After his deterioration, Gareth was put on King's College Hospital's organ transplant list on August 31, 2012 and told he would have to wait 18-24 months.
"We had a bag packed and were just waiting on the phone call," he said.
Gareth and Eileen clearly remember the day, June 11, 2014, he received the call that the donor organ was ready for transplant.
It took them just four hours from leaving Belfast to the reach the hospital ward.
"As soon as they get word that the liver is available and it is a match, they just tell you to get to the hospital as soon as possible," Gareth said.
They rushed to Belfast International Airport where an air ambulance was on standby to fly them to a private airstrip outside London, where a blue-light ambulance was waiting to whisk him to the hospital.
His recovery was quick and surgery was thought a success.
But Gareth was back on the transplant list 12 days later after a blood clot necessitated re-transplant.
The Hunters were on the verge of returning to Belfast when the bad news hit again after the second transplant. "All the follow-up scans were good.
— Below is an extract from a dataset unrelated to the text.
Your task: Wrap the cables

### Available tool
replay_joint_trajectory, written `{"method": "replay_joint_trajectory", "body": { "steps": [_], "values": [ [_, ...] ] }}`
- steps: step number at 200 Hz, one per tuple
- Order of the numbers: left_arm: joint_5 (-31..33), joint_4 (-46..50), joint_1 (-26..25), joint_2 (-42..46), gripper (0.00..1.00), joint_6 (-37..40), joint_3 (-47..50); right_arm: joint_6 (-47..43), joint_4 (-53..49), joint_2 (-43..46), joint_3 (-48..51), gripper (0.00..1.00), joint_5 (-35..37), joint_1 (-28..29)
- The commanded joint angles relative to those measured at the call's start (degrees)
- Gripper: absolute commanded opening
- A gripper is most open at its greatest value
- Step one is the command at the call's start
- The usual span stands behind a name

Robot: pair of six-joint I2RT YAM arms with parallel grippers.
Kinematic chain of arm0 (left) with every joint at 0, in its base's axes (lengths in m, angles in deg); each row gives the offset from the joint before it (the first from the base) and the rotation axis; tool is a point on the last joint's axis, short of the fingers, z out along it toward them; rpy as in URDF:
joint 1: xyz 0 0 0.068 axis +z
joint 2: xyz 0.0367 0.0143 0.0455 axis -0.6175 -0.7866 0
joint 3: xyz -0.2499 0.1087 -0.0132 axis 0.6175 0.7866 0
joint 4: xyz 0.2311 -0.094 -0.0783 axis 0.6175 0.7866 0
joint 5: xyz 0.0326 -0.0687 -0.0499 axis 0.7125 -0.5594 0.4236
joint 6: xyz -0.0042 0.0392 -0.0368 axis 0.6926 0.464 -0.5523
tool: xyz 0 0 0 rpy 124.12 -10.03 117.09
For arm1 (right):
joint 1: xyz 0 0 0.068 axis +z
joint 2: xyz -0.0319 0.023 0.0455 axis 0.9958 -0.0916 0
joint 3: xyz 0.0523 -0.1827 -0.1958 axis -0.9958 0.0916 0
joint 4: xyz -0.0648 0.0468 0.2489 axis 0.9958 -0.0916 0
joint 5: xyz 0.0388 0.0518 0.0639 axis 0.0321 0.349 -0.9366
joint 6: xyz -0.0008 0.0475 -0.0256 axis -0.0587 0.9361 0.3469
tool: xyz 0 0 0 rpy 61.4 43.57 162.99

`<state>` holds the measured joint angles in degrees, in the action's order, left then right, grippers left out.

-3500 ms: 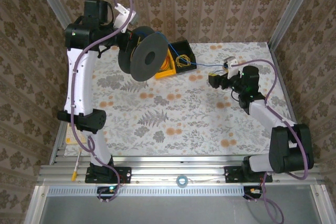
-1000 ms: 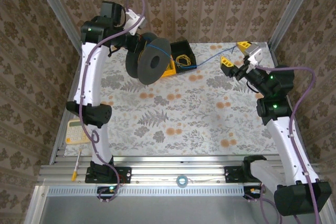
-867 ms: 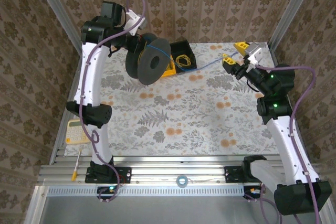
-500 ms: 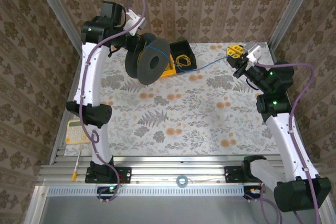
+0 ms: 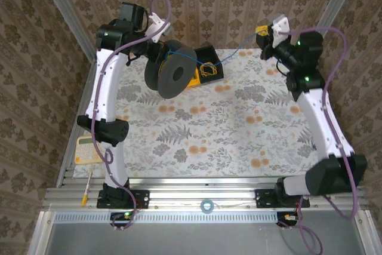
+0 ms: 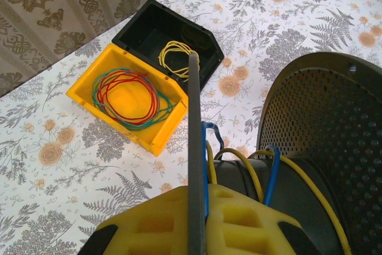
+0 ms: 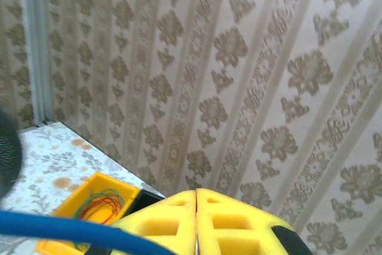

They gave me one final scan and to everybody's surprise, the same thing had happened," said Gareth.
"So it was the same process again - an ultrasound, a CT scan and 'Sorry sir, we're going to have to do it again.'"
Four-and-a-half months later Gareth said he believes "everything is going as well as could be". "Hopefully people discuss organ donation within their households. In the event that something unfortunate happens, the family will be better aware of that individual's wishes."